What the task requires: Word for word, set down the full listing below.
━━━━
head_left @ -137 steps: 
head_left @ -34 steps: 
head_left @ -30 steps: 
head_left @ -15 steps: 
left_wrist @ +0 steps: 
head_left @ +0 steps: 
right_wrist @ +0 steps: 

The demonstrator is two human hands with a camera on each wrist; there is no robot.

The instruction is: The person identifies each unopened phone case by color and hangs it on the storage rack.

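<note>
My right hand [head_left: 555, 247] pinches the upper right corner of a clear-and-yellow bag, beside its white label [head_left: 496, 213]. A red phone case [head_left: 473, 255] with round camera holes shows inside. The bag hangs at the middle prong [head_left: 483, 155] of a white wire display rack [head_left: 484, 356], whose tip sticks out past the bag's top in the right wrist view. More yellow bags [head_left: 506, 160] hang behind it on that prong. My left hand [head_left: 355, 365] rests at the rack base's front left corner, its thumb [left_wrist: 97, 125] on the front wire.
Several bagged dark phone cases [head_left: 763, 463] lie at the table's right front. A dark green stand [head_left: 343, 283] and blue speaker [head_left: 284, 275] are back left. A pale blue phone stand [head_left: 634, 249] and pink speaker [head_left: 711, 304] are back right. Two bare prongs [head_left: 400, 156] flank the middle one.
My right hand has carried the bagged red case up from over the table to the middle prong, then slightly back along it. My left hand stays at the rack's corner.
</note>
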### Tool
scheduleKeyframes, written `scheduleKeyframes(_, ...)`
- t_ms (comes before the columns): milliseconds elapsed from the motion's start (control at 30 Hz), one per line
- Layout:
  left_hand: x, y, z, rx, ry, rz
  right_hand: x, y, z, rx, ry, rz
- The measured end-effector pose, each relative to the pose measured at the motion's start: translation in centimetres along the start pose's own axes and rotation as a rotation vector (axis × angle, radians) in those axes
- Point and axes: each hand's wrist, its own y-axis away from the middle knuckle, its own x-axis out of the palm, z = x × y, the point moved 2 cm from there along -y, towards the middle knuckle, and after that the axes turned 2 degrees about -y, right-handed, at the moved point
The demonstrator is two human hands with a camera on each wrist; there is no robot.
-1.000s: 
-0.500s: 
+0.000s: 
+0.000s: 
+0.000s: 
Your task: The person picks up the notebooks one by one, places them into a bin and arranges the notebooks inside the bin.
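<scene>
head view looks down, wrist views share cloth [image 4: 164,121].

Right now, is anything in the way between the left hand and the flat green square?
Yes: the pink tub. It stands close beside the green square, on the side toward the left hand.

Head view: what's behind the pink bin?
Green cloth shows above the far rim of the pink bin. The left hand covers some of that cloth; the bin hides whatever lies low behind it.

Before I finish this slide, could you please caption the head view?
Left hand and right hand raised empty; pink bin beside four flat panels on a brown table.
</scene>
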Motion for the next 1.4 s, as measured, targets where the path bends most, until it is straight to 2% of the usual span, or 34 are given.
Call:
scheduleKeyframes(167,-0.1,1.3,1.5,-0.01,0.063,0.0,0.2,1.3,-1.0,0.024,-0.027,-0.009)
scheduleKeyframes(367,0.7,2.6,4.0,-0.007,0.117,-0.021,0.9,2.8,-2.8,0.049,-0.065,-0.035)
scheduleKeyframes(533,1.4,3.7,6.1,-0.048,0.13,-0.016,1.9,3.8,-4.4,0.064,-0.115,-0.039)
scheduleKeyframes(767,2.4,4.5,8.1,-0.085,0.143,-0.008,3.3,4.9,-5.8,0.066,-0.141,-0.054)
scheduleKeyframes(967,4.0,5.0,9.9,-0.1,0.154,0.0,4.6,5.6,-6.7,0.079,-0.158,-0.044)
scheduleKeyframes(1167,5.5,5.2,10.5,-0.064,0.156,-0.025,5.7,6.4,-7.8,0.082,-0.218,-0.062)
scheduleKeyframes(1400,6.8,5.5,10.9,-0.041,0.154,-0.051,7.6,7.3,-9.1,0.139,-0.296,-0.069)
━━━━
Answer to the problem:
head_left @ -137 steps: 
head_left @ -34 steps: 
head_left @ -30 steps: 
head_left @ -15 steps: 
left_wrist @ +0 steps: 
head_left @ +0 steps: 
right_wrist @ +0 steps: 

The demonstrator is two human hands with a camera on each wrist; there is no robot.

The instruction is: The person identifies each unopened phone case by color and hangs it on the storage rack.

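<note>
My right hand [head_left: 555, 247] pinches the upper right corner of a clear-and-yellow bag, beside its white label [head_left: 496, 213]. A red phone case [head_left: 473, 255] with round camera holes shows inside. The bag hangs at the middle prong [head_left: 483, 155] of a white wire display rack [head_left: 484, 356], whose tip sticks out past the bag's top in the right wrist view. More yellow bags [head_left: 506, 160] hang behind it on that prong. My left hand [head_left: 355, 365] rests at the rack base's front left corner, its thumb [left_wrist: 97, 125] on the front wire.
Several bagged dark phone cases [head_left: 763, 463] lie at the table's right front. A dark green stand [head_left: 343, 283] and blue speaker [head_left: 284, 275] are back left. A pale blue phone stand [head_left: 634, 249] and pink speaker [head_left: 711, 304] are back right. Two bare prongs [head_left: 400, 156] flank the middle one.
My right hand has carried the bagged red case up from over the table to the middle prong, then slightly back along it. My left hand stays at the rack's corner.
</note>
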### Tool
scheduleKeyframes, written `scheduleKeyframes(_, ...)`
- t_ms (comes before the columns): milliseconds elapsed from the motion's start (control at 30 Hz), one per line
- Layout:
  left_hand: x, y, z, rx, ry, rz
  right_hand: x, y, z, rx, ry, rz
- The measured end-effector pose, each relative to the pose measured at the motion's start: translation in centimetres along the start pose's own axes and rotation as a rotation vector (axis × angle, radians) in those axes
- Point and axes: each hand's wrist, its own y-axis away from the middle knuckle, its own x-axis out of the palm, z = x × y, the point moved 2 cm from there along -y, towards the middle knuckle, and after that the axes turned 2 degrees about -y, right-handed, at the moved point
The demonstrator is two human hands with a camera on each wrist; there is no robot.
-1.000s: 
-0.500s: 
+0.000s: 
+0.000s: 
+0.000s: 
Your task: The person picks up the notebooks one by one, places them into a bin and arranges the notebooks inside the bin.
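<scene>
head view looks down, wrist views share cloth [image 4: 164,121].

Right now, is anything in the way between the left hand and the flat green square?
Yes: the pink tub. It stands close beside the green square, on the side toward the left hand.

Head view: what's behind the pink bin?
Green cloth shows above the far rim of the pink bin. The left hand covers some of that cloth; the bin hides whatever lies low behind it.

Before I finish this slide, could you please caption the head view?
Left hand and right hand raised empty; pink bin beside four flat panels on a brown table.
</scene>
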Motion for the next 1.4 s, as measured, targets where the path bends most, until it is straight to 2% of the usual span, or 34 are given.
Call:
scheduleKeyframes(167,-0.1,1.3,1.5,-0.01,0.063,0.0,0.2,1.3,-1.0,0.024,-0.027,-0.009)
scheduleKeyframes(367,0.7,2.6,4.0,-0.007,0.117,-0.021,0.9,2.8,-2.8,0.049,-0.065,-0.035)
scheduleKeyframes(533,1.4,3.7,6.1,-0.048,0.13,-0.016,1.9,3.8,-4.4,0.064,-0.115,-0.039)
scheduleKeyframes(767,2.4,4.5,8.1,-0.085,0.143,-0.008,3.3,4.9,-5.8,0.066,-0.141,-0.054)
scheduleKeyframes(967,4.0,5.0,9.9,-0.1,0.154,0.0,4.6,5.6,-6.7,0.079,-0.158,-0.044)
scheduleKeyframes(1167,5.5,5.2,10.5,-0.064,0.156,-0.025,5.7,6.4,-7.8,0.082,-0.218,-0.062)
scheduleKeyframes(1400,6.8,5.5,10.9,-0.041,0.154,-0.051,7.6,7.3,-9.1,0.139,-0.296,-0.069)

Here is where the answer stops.